++++ STORED DATA

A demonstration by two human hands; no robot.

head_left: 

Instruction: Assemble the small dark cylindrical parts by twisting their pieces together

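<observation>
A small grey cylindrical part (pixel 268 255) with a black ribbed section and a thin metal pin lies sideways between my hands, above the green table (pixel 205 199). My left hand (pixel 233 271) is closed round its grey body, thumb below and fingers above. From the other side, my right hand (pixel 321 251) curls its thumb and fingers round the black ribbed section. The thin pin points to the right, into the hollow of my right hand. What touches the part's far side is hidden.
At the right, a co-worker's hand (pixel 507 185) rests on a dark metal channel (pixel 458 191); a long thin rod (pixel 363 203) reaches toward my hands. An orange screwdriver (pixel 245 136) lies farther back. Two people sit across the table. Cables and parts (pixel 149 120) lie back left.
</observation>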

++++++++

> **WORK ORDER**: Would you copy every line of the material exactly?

> **ANSWER TO THE EXERCISE**:
A demonstration by two human hands; no robot.

head_left: 

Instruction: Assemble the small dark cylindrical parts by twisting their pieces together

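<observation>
A small grey cylindrical part (pixel 268 255) with a black ribbed section and a thin metal pin lies sideways between my hands, above the green table (pixel 205 199). My left hand (pixel 233 271) is closed round its grey body, thumb below and fingers above. From the other side, my right hand (pixel 321 251) curls its thumb and fingers round the black ribbed section. The thin pin points to the right, into the hollow of my right hand. What touches the part's far side is hidden.
At the right, a co-worker's hand (pixel 507 185) rests on a dark metal channel (pixel 458 191); a long thin rod (pixel 363 203) reaches toward my hands. An orange screwdriver (pixel 245 136) lies farther back. Two people sit across the table. Cables and parts (pixel 149 120) lie back left.
</observation>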

The exercise is finished and nothing remains.